- [WORK INSTRUCTION]
Please repeat the lines below exactly. Begin with the line containing "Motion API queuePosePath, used" and go on through the line containing "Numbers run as".

- [INFORMATION PROVIDED]
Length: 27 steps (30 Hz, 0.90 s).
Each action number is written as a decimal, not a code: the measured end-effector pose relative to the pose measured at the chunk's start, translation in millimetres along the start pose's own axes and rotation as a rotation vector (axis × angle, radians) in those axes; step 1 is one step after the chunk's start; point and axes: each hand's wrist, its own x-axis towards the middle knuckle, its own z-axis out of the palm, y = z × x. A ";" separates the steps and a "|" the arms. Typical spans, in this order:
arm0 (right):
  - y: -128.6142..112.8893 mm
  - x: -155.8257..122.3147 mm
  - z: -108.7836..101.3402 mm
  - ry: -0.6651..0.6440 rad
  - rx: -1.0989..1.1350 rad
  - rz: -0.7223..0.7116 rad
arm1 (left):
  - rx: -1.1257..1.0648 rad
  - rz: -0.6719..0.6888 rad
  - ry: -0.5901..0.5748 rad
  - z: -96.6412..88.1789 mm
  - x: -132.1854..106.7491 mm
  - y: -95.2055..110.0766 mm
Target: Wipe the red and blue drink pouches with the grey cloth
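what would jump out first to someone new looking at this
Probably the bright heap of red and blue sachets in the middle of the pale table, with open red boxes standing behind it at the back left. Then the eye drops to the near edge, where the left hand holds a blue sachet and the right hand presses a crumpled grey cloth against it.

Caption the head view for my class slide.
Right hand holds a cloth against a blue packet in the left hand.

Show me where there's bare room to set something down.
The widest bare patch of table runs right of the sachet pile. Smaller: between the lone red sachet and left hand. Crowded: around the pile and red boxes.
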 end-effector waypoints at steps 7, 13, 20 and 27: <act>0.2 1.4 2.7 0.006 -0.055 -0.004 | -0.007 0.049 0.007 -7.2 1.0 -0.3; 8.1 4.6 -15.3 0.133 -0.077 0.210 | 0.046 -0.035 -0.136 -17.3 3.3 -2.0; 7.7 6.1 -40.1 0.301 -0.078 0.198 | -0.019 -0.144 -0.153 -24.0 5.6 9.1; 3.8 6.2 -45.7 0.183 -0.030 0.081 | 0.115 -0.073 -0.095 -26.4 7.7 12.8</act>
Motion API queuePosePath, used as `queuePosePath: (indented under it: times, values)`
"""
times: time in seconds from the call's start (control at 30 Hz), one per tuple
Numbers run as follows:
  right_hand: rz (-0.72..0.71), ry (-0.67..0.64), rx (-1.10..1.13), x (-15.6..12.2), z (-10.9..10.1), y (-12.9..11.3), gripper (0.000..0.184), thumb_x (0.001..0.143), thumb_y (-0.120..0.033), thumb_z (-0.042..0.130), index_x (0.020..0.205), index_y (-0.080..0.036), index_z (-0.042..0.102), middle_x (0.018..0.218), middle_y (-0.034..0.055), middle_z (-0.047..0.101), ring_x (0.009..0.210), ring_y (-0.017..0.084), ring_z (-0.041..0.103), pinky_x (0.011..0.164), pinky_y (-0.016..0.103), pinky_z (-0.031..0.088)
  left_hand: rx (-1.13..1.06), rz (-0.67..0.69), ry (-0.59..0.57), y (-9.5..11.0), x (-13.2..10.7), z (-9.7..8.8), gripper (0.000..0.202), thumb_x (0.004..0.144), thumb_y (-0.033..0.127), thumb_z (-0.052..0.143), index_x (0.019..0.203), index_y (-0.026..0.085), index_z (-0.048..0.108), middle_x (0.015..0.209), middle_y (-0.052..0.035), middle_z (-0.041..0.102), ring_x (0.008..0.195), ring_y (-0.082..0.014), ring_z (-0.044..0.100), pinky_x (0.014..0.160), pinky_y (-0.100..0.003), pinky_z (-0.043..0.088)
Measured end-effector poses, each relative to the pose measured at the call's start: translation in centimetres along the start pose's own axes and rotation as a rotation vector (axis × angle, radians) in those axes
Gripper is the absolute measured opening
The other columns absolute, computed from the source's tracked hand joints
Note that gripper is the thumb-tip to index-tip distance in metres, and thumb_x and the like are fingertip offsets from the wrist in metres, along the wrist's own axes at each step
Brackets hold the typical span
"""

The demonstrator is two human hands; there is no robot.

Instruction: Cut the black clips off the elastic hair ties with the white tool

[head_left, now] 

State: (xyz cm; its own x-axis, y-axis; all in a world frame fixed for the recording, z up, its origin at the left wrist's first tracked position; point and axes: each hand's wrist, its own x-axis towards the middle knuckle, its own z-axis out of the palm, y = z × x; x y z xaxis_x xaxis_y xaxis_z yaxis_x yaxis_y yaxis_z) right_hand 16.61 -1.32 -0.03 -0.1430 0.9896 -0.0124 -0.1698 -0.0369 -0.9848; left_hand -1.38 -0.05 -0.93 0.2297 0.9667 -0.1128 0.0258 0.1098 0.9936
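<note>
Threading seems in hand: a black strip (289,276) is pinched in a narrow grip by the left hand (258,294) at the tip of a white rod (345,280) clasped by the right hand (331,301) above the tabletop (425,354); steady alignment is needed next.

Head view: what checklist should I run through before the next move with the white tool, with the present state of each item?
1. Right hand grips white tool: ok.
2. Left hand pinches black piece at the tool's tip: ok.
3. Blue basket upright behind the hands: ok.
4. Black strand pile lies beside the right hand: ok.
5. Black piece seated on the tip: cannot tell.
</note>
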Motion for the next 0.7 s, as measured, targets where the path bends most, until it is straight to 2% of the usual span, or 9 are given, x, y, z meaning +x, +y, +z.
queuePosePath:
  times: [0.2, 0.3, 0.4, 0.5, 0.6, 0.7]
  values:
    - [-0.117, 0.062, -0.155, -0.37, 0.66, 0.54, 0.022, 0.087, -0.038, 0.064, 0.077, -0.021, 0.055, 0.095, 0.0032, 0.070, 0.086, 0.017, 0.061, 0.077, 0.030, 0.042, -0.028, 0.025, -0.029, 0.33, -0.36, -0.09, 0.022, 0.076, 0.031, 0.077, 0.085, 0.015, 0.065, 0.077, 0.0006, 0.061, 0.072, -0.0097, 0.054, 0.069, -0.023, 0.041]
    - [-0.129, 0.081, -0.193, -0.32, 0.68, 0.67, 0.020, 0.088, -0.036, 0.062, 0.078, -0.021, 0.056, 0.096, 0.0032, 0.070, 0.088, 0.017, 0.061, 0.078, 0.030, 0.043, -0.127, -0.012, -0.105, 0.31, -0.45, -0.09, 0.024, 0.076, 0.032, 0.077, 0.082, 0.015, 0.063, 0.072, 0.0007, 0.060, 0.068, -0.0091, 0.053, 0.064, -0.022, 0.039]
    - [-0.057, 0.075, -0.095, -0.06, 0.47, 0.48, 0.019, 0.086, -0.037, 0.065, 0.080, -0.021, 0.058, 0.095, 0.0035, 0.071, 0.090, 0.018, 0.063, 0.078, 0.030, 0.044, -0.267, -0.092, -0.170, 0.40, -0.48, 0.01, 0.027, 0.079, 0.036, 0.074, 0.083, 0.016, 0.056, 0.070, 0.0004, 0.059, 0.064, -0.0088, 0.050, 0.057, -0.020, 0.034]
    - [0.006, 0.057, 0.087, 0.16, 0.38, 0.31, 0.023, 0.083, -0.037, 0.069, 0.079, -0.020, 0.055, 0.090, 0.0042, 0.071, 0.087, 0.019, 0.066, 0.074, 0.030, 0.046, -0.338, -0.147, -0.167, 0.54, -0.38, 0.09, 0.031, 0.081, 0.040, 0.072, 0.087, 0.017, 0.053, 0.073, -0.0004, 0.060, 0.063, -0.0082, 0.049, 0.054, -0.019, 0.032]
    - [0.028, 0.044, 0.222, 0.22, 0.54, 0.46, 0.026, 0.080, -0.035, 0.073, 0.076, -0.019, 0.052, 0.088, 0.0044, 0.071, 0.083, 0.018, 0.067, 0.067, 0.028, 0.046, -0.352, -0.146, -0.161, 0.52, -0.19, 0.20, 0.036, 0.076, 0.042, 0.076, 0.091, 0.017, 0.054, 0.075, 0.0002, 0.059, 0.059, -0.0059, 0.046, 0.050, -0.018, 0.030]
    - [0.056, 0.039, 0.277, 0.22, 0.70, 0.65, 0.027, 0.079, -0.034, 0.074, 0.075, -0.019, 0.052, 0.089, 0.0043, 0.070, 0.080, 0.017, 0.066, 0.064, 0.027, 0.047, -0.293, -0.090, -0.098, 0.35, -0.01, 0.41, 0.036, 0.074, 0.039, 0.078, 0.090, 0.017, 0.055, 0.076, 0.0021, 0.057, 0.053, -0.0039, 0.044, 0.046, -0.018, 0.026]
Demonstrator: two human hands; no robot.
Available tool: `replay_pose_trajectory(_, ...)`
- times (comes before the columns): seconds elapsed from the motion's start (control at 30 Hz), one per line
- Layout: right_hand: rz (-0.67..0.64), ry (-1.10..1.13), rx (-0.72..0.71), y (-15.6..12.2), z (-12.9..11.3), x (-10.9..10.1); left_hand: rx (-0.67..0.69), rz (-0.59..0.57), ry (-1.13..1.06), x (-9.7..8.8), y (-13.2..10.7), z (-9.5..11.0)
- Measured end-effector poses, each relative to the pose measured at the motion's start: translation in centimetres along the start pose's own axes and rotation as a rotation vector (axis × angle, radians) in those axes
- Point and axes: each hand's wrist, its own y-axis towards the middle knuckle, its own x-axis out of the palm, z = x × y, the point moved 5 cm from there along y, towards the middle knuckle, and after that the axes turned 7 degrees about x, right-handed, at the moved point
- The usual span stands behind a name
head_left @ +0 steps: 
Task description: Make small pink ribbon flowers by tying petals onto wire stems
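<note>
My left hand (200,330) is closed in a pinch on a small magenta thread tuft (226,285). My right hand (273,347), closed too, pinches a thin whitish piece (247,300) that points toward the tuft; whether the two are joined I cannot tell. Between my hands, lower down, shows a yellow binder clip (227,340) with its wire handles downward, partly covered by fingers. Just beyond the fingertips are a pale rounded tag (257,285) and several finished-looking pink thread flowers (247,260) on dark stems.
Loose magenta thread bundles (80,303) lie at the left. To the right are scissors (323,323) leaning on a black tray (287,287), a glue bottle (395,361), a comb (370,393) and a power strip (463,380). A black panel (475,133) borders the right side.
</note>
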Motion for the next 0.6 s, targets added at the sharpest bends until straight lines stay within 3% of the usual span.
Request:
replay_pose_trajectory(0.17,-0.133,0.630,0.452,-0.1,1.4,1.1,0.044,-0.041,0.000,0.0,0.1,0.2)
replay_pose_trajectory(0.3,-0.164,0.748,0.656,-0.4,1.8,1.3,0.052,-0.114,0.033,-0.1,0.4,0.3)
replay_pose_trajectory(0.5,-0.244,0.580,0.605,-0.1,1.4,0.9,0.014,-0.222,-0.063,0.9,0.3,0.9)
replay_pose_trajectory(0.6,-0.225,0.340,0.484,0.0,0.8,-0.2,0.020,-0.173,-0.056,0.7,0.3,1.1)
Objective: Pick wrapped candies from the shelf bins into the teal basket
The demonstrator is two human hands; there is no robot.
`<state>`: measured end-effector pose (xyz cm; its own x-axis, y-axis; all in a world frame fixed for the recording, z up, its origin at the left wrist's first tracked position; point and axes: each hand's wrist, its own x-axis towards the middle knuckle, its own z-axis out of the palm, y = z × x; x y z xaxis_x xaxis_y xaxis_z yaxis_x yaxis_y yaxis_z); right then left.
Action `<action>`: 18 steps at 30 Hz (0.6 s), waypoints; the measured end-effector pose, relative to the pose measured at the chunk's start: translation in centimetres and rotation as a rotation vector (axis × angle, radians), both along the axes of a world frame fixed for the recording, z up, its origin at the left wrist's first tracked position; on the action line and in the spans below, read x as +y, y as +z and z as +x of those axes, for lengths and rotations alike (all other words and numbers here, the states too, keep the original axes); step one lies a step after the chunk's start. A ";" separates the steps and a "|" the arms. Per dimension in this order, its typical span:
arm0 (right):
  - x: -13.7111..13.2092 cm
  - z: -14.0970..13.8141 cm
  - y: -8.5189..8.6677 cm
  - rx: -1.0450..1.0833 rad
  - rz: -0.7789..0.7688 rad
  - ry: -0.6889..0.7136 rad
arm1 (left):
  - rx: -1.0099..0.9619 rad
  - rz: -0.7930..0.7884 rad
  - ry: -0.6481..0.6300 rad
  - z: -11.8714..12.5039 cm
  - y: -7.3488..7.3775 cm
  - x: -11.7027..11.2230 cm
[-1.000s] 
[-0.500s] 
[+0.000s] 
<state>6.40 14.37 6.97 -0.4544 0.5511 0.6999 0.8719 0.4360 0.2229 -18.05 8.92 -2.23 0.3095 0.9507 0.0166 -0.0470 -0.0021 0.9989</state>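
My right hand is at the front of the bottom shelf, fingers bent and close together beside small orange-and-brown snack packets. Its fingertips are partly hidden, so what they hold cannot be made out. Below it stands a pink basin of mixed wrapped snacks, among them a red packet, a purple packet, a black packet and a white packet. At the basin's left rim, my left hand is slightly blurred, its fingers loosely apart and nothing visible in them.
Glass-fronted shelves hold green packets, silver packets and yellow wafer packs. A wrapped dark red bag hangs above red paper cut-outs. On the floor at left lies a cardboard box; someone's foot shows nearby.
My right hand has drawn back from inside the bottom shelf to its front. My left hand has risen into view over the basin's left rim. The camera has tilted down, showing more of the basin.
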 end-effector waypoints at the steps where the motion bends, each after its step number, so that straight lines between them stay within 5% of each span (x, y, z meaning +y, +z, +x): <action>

- [SOLVED EXERCISE]
Motion API queuePosePath, used as `queuePosePath: (indented under it: times, values)`
"""
times: time in seconds from the call's start (control at 30 Hz), one per tuple
Numbers run as follows:

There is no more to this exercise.